REQUIREMENT -
Using "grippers" as the search string, find the matching lines below and copy them.

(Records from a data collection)
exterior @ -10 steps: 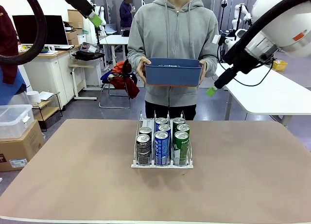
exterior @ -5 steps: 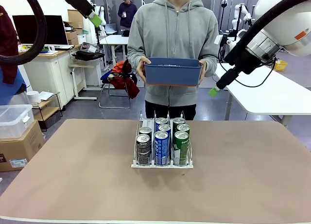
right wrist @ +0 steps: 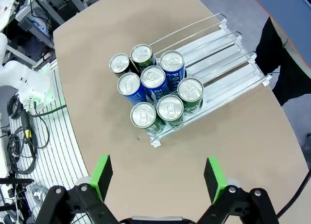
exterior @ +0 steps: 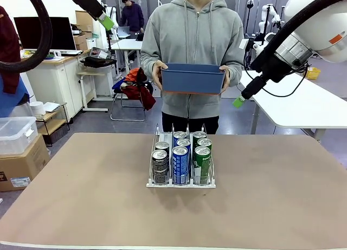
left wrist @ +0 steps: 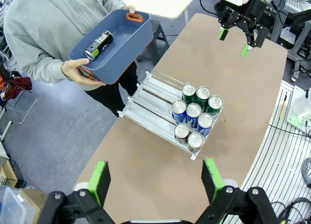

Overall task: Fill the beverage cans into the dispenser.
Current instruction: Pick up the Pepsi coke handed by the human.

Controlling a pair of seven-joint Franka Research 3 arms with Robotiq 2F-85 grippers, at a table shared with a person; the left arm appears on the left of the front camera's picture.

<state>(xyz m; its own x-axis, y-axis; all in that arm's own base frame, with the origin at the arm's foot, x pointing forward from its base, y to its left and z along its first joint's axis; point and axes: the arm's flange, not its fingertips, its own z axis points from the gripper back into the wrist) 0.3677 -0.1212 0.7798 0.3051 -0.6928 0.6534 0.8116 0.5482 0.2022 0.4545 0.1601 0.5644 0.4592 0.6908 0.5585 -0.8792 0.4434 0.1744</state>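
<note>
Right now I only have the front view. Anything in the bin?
Observer: One dark can, lying on its side in the bin.
Operator: Room in the dispenser?
Observer: Yes. From above, the far end of all three lanes of the dispenser is bare. The eight cans sit bunched at the robot's end.
Operator: Claws?
Observer: Left claw and right claw are both open, with nothing between the fingers.
</note>
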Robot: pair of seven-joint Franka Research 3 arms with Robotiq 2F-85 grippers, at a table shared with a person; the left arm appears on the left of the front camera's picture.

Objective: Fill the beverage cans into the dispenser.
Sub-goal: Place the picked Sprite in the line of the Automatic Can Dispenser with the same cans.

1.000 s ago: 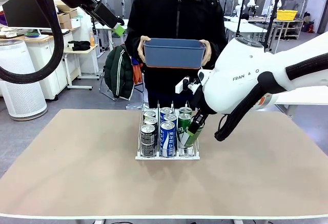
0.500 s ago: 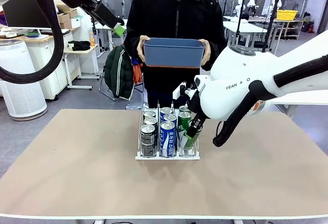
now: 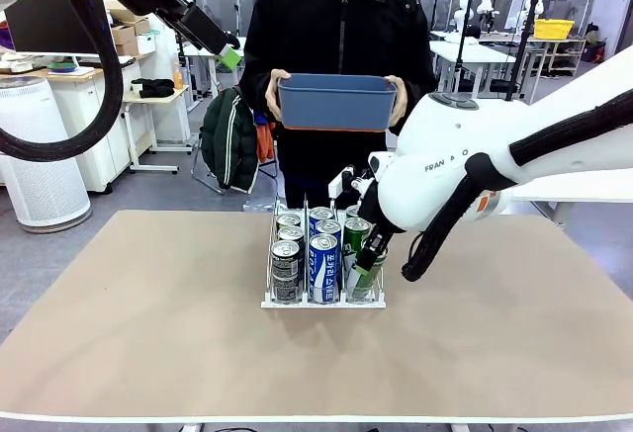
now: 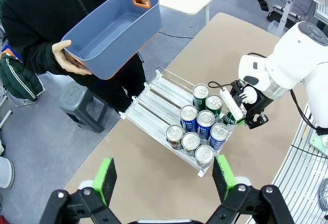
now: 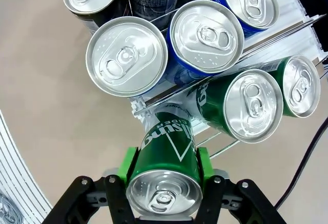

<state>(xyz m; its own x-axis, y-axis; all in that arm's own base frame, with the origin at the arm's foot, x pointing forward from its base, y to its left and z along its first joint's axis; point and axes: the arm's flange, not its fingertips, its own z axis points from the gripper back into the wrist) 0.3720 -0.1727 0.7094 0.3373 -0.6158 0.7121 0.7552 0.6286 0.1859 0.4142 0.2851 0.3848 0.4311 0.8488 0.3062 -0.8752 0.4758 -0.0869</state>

RESULT OF THE EXERCISE -
Controlling a pair of seven-joint Franka Research 3 arms with Robotiq 2F-85 grippers, at a table shared with a person; the left arm appears on the left of the front camera's picture.
Robot: pair of seven-joint Franka Research 3 arms with Robotiq 2F-85 grippers, at a table shared with a person; the left arm appears on the left of the front camera's picture.

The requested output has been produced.